Armistice Day, 2018

World War I ended 100 years ago today —at the eleventh hour, on the eleventh day, of the eleventh month 1918.

Below, you will find two poems that define the war’s impact upon those who served then.  None of us should ever forget their sacrifices, and if there were to be a fitting memorial to those sacrifices, it would be that there would never again be a war of any kind.  Sadly, none of our politicians are very bright, so we must gird ourselves for more of the same.

For the Fallen

Robert Laurence Binyon (1869-1943) was moved by the opening of the Great War and the already high number of casualties of the British Expeditionary Force in 1914.  In 1915, despite being too old to serve in the military, Binyon volunteered at a British hospital for French soldiers.  He returned in 1916 to help care for soldiers wounded during the Battle for Verdun.

Within this poem is the Ode of Remembrance (the third and fourth stanzas).  This poem is recited during the United Kingdom’s annual observance, on Remembrance Day.  Note: If you have never seen the annual Remembrance Day observance in the United Kingdom, you owe it to yourself to view it.  You can find it at You Tube.

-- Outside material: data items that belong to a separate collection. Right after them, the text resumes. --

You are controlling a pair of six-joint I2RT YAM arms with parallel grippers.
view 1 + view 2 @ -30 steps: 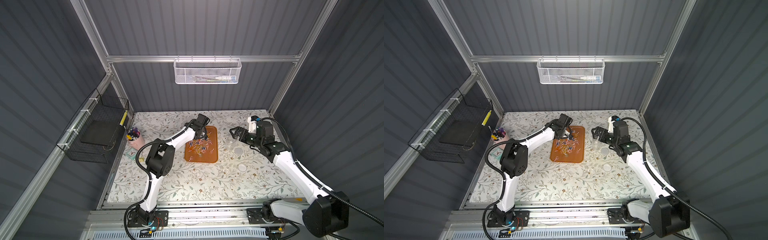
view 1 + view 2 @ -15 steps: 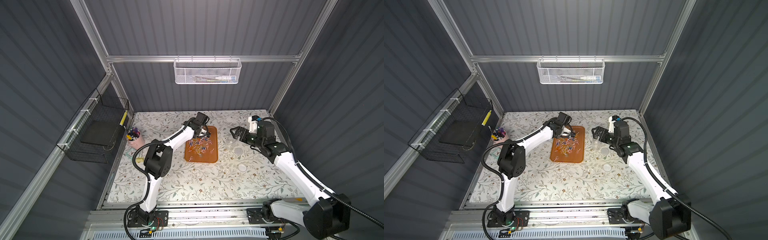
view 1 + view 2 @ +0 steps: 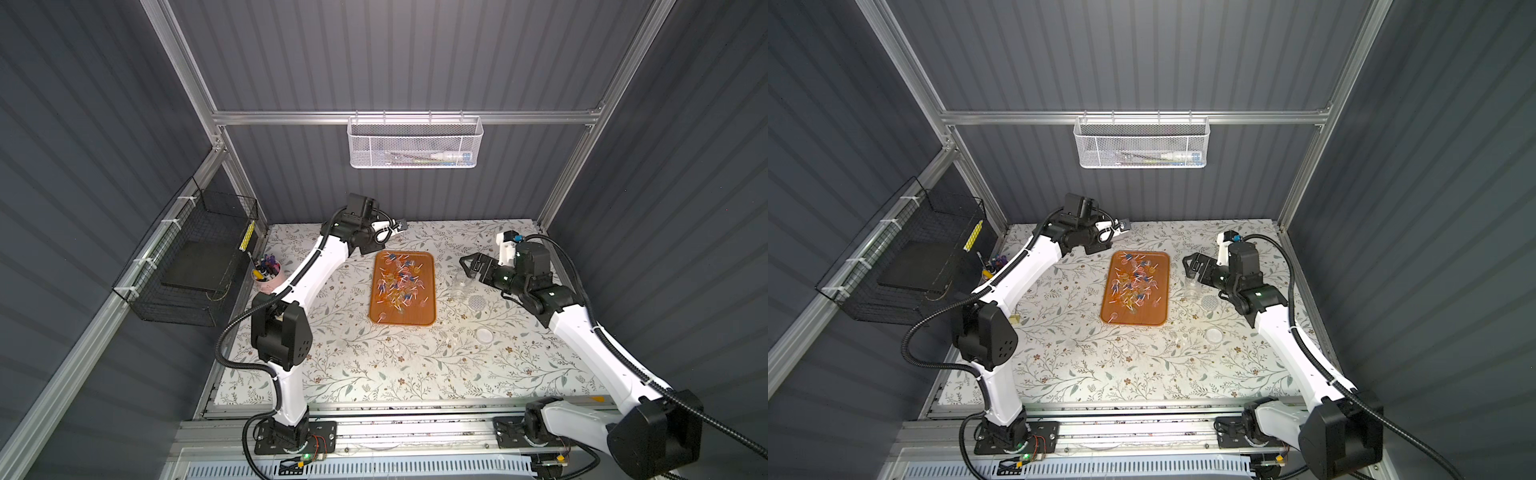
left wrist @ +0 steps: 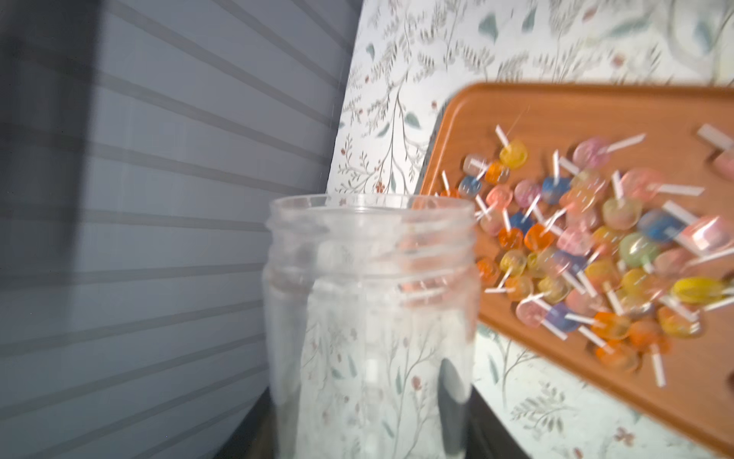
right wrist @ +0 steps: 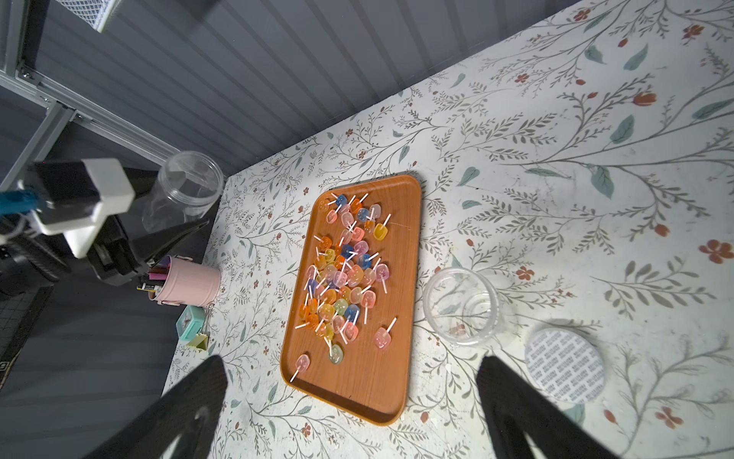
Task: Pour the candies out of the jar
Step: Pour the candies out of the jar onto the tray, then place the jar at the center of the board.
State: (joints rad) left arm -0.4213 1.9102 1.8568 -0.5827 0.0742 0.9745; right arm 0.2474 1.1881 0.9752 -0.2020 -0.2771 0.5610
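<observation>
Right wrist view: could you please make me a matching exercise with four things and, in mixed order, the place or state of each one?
Things:
1. candies
2. left jar
3. right jar
4. pink cup

Places or states:
A. stands open on the table
B. holds pens
C. spread over the tray
D. gripped in the left claw

Pairs: 1-C, 2-D, 3-A, 4-B.

Dark grey ribbed walls [image 3: 415,62] enclose a floral-patterned table [image 3: 374,365]. A white mesh basket [image 3: 415,143] hangs above its far edge; a black wire basket [image 3: 191,270] flanks its left edge.
</observation>
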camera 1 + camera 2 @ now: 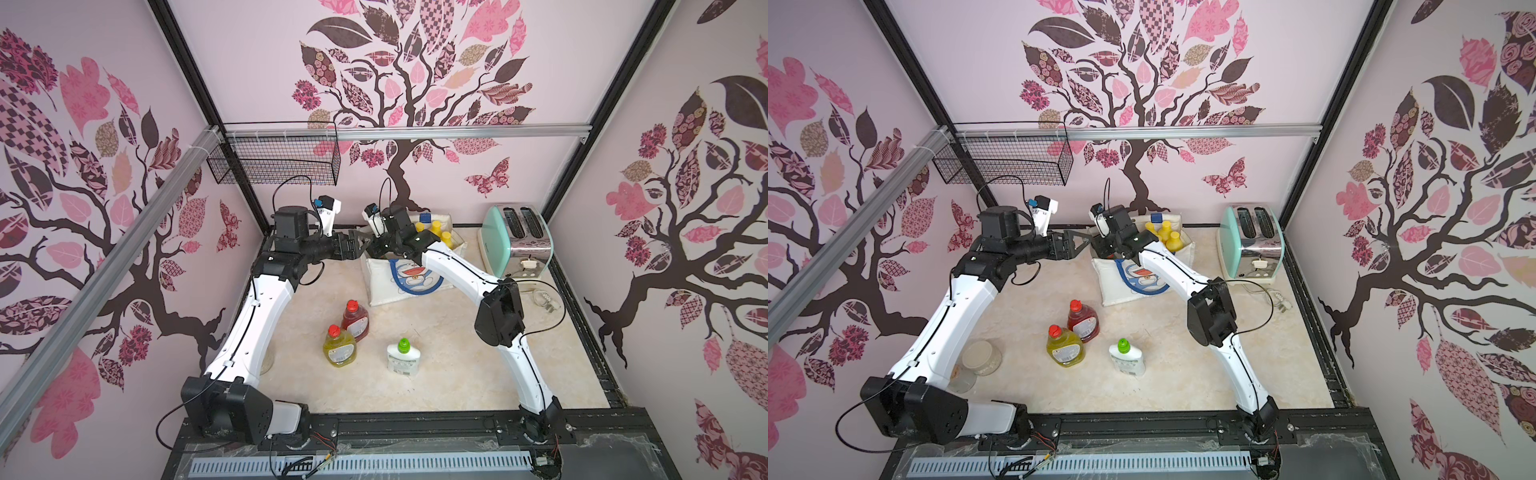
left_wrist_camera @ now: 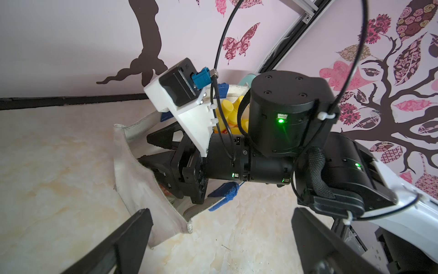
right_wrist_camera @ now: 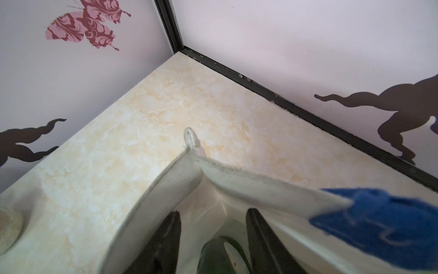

With proud thanksgiving, a mother for her children,
England mourns for her dead across the sea.
Flesh of her flesh they were, spirit of her spirit,
Fallen in the cause of the free.

Solemn the drums thrill: Death august and royal
Sings sorrow up into immortal spheres.
There is music in the midst of desolation
And a glory that shines upon our tears.

They went with songs to the battle, they were young,
Straight of limb, true of eye, steady and aglow.
They were staunch to the end against odds uncounted,
They fell with their faces to the foe.

They shall grow not old, as we that are left grow old:
Age shall not weary them, nor the years condemn.
At the going down of the sun and in the morning
We will remember them.

They mingle not with their laughing comrades again;
They sit no more at familiar tables of home;
They have no lot in our labour of the day-time;
They sleep beyond England’s foam.

But where our desires are and our hopes profound,
Felt as a well-spring that is hidden from sight,
To the innermost heart of their own land they are known
As the stars are known to the Night;

As the stars that shall be bright when we are dust,
Moving in marches upon the heavenly plain,
As the stars that are starry in the time of our darkness,
To the end, to the end, they remain.

In Flanders Field

LtCol John McCrae (1872-1918) was a Canadian Army medical doctor.  Colonel McCrae died of pneumonia near the end of the war.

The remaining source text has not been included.